Wir drehen uns enttäuscht um und wollen davonschleichen. Ein Mann, etwa 60 Jahre alt, leicht gerötetes Gesicht, Adlernase, imposanter Bauch, versperrt uns den Weg. Seine Gesten sind raumgreifend, die Stimme rauh. Er bedeutet uns zu bleiben, es habe genug von allem und überhaupt werde heute nur gefeiert. Seine Frau sekundiert ihn resolut. Einen Augenblick später haben wir einen Drink in der Hand – «Salute!»

In einer Ecke entdecken wir einen Berg kunstvoll verpackter Geschenke. Auf einer Schiefertafel steht: «Alexandra e Alberto». Die beiden haben sich heute verlobt.

Am Buffet stillen wir unseren Hunger – delicioso! –, aus den Boxen wummern Bumm-Bumm-Sounds, Bachata und andere Verbrechen auf Tonträgern. Trotzdem wird die Stimmung immer ausgelassener, die Leute tanzen, aber wir stehen etwas verloren in einer Ecke. Abschleichen oder abtanzen – das ist die Frage? Wir entscheiden uns für Zweiteres; es ist die gute Erziehung, die uns letztlich keine Wahl lässt.

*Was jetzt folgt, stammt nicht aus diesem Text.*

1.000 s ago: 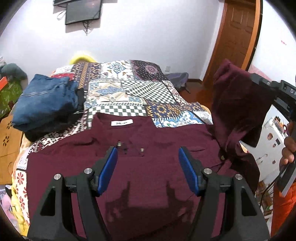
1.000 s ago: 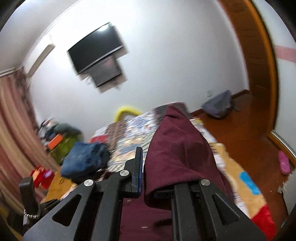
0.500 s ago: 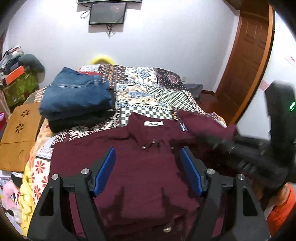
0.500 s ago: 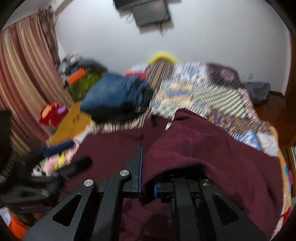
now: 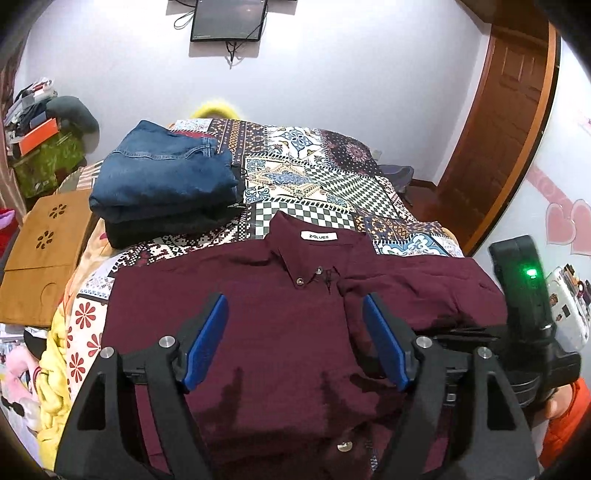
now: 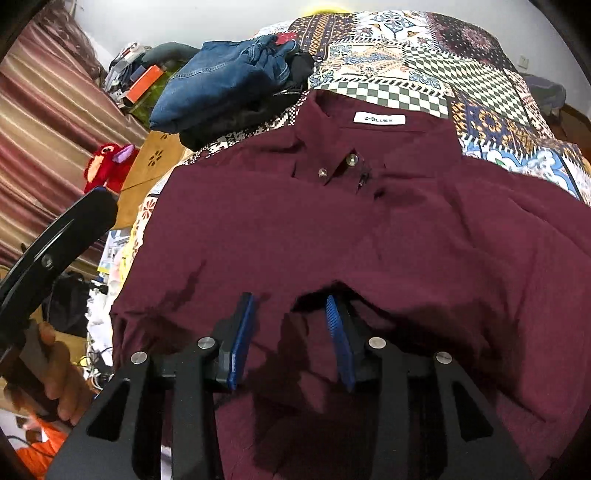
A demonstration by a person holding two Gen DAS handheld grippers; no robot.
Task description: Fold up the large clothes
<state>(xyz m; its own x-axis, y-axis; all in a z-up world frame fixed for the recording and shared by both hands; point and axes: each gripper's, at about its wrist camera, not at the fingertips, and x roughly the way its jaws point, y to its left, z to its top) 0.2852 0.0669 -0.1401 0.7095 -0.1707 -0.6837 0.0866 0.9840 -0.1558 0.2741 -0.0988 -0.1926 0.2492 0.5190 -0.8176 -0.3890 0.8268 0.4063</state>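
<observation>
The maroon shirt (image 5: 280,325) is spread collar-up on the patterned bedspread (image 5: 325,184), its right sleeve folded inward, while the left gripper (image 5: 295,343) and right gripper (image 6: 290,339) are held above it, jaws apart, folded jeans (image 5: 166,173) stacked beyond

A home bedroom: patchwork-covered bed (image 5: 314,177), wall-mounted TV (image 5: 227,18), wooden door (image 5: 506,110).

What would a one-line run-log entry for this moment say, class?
left gripper: open, above maroon shirt | right gripper: open, over shirt | right sleeve: folded across front | folded jeans: beyond the shirt
</observation>
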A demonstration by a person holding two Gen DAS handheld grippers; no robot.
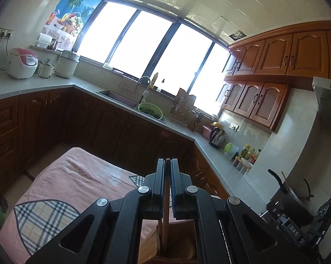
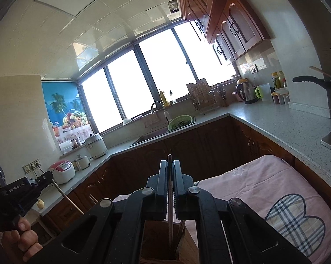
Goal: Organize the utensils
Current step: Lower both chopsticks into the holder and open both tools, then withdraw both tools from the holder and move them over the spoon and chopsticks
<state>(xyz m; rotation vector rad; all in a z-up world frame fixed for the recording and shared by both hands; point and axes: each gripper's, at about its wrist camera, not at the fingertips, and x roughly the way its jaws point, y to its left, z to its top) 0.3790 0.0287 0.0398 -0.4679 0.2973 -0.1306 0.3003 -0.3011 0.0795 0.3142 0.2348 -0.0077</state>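
A home kitchen: sink [image 1: 119,98], kettle [image 1: 218,136], rice cooker [image 1: 22,62], wooden cabinets [image 1: 282,55].

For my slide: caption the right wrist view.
Right hand-held gripper shut on a slim metal utensil above a wooden holder.

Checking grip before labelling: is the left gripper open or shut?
Shut: the left gripper has its jaws pressed on a thin wooden utensil handle running down between them.

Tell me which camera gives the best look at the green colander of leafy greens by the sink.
The right wrist view: the green colander of leafy greens sits clear on the sink's edge, rim and contents lit by the window. The left wrist view shows the same colander, whole too, but darker.
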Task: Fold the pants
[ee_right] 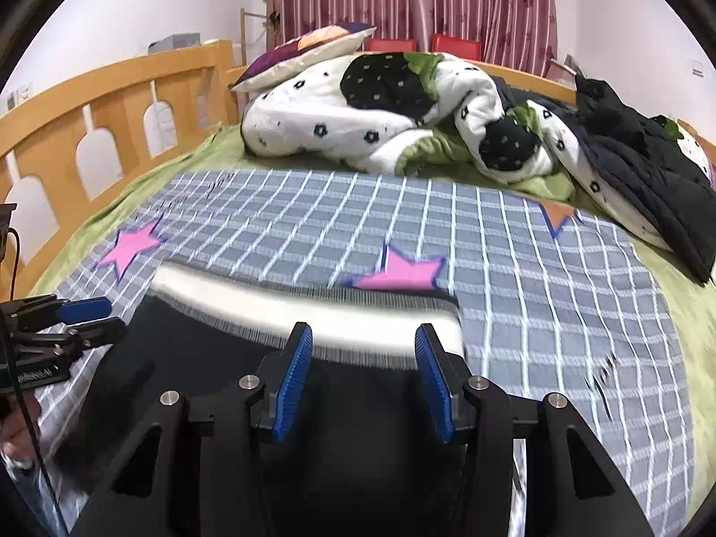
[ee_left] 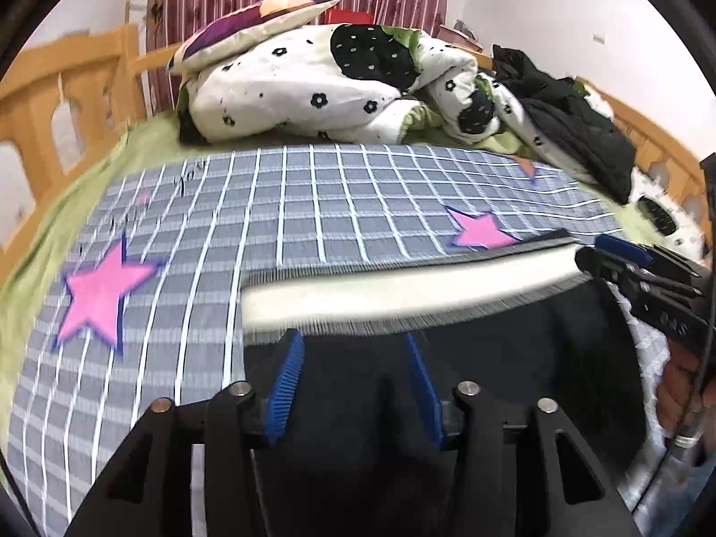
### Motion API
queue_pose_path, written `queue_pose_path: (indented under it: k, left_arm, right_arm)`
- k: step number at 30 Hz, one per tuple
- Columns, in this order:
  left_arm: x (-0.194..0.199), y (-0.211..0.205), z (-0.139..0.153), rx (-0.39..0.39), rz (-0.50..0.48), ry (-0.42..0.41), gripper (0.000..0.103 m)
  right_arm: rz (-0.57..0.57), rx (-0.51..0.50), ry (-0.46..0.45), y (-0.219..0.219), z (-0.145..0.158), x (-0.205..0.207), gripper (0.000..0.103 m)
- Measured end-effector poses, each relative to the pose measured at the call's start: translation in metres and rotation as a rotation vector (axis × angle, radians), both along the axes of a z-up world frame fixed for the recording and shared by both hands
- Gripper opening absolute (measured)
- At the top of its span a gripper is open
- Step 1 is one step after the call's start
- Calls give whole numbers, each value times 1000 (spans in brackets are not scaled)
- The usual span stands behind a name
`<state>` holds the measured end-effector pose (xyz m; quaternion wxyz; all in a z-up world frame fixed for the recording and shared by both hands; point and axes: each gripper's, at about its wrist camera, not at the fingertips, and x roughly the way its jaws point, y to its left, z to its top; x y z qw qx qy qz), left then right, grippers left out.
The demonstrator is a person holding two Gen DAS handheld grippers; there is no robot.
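The dark pants (ee_right: 340, 402) are spread on the checked sheet (ee_right: 537, 291) of the bed, the white-banded waistband (ee_right: 268, 308) lying farthest from the cameras. Both the left gripper (ee_left: 353, 358) and the right gripper (ee_right: 363, 351) are held partly open above the cloth, nothing clamped. A fold seems to be between grasps; an edge must next be pinched. The right gripper's side profile is given only by the left view.

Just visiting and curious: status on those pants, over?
Both tools open, nothing gripped. Pants flat on checked sheet, white waistband far side. Quilt beyond, clear.
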<state>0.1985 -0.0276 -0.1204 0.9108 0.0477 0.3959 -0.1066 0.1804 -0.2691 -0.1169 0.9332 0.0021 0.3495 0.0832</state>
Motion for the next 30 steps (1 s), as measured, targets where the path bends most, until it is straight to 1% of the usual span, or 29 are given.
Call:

Die müden Beine wollen zuerst nicht recht, ich fühle mich wie ein Spastiker, aber schliesslich kommen auch wir in Fahrt und drücken ab.

Der Kontrast ist frappant:

Hier die offiziellen Gäste in ihren massgeschneiderten Kleidern, le donne betörend schön, aufgebrezelt und mit gefährlich hohen Absätzen – weshalb verliert eigentlich keine auch nur für eine halbe Sekunde das Gleichgewicht auf diesen High Heels?

Dort die beiden hereingeplatzten Svizzeri in verbeulten Jeans, alten Latschen und einfachen T-Shirts. Ben, 2 Meter 02, und ich, 1 Meter 86, wir beide überragen alle um einen bis eineinhalb Köpfe. Das sieht lustig aus, wie zwei Bojen, die im Hafen auf den Wellen schaukeln. Aber nach den Smash-Hits von «Village People» gehören wir definitiv zur Festgemeinde.